Word for word, retype the lines from the one containing "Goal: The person" to the last line of the data below, both ends included.

▸ Source data:
<<<<

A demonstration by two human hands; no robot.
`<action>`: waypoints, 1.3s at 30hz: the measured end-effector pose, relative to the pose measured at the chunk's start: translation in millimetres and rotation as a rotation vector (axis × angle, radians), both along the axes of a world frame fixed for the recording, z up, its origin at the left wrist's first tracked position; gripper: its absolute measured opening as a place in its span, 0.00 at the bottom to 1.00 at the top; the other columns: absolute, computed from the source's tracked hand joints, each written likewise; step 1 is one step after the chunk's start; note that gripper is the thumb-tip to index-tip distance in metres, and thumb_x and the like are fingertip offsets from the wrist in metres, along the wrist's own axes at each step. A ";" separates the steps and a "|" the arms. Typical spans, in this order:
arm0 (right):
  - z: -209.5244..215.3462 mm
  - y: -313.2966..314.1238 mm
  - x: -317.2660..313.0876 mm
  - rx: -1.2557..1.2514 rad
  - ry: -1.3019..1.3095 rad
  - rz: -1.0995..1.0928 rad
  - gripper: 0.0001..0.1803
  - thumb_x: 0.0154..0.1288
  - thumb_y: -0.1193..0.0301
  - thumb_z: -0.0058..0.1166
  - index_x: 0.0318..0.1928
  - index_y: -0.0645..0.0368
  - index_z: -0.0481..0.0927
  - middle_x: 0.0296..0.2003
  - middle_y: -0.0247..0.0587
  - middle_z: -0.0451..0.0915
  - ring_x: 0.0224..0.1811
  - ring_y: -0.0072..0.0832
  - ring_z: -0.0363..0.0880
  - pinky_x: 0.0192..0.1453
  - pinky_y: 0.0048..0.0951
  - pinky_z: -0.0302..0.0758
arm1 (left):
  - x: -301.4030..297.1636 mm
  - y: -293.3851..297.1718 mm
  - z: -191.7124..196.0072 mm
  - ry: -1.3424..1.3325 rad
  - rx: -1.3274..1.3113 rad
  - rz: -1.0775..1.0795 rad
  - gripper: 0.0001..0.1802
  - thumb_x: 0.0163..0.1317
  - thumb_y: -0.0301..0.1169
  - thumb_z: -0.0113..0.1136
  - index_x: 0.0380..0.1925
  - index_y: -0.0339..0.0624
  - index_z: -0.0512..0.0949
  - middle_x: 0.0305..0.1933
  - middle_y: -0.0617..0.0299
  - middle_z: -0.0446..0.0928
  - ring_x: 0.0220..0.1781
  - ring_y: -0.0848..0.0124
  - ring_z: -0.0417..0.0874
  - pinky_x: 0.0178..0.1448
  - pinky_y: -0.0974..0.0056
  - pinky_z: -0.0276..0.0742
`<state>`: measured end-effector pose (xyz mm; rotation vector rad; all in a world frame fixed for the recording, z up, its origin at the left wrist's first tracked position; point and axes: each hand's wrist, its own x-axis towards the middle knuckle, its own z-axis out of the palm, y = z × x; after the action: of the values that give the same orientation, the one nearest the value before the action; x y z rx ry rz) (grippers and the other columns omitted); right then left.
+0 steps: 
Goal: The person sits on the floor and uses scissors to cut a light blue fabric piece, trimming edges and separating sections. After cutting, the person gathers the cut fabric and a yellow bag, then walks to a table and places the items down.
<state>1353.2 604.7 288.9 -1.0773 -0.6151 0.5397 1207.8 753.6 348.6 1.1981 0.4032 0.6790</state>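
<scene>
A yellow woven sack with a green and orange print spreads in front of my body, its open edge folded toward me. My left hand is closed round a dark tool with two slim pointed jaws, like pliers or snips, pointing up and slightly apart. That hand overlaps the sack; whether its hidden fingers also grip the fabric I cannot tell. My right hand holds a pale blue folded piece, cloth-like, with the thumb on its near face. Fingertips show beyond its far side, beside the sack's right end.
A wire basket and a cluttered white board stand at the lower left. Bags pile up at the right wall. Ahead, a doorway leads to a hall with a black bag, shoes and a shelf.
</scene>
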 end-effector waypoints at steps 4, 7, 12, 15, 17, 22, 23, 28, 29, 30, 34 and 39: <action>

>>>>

▸ Response to this exercise:
Goal: The person sits on the floor and uses scissors to cut a light blue fabric piece, trimming edges and separating sections. After cutting, the person gathers the cut fabric and a yellow bag, then walks to a table and places the items down.
<state>1353.2 604.7 288.9 -1.0773 -0.6151 0.5397 1207.8 753.6 348.6 1.1981 0.4032 0.6790</state>
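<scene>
A yellow woven sack with a green and orange print spreads in front of my body, its open edge folded toward me. My left hand is closed round a dark tool with two slim pointed jaws, like pliers or snips, pointing up and slightly apart. That hand overlaps the sack; whether its hidden fingers also grip the fabric I cannot tell. My right hand holds a pale blue folded piece, cloth-like, with the thumb on its near face. Fingertips show beyond its far side, beside the sack's right end.
A wire basket and a cluttered white board stand at the lower left. Bags pile up at the right wall. Ahead, a doorway leads to a hall with a black bag, shoes and a shelf.
</scene>
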 end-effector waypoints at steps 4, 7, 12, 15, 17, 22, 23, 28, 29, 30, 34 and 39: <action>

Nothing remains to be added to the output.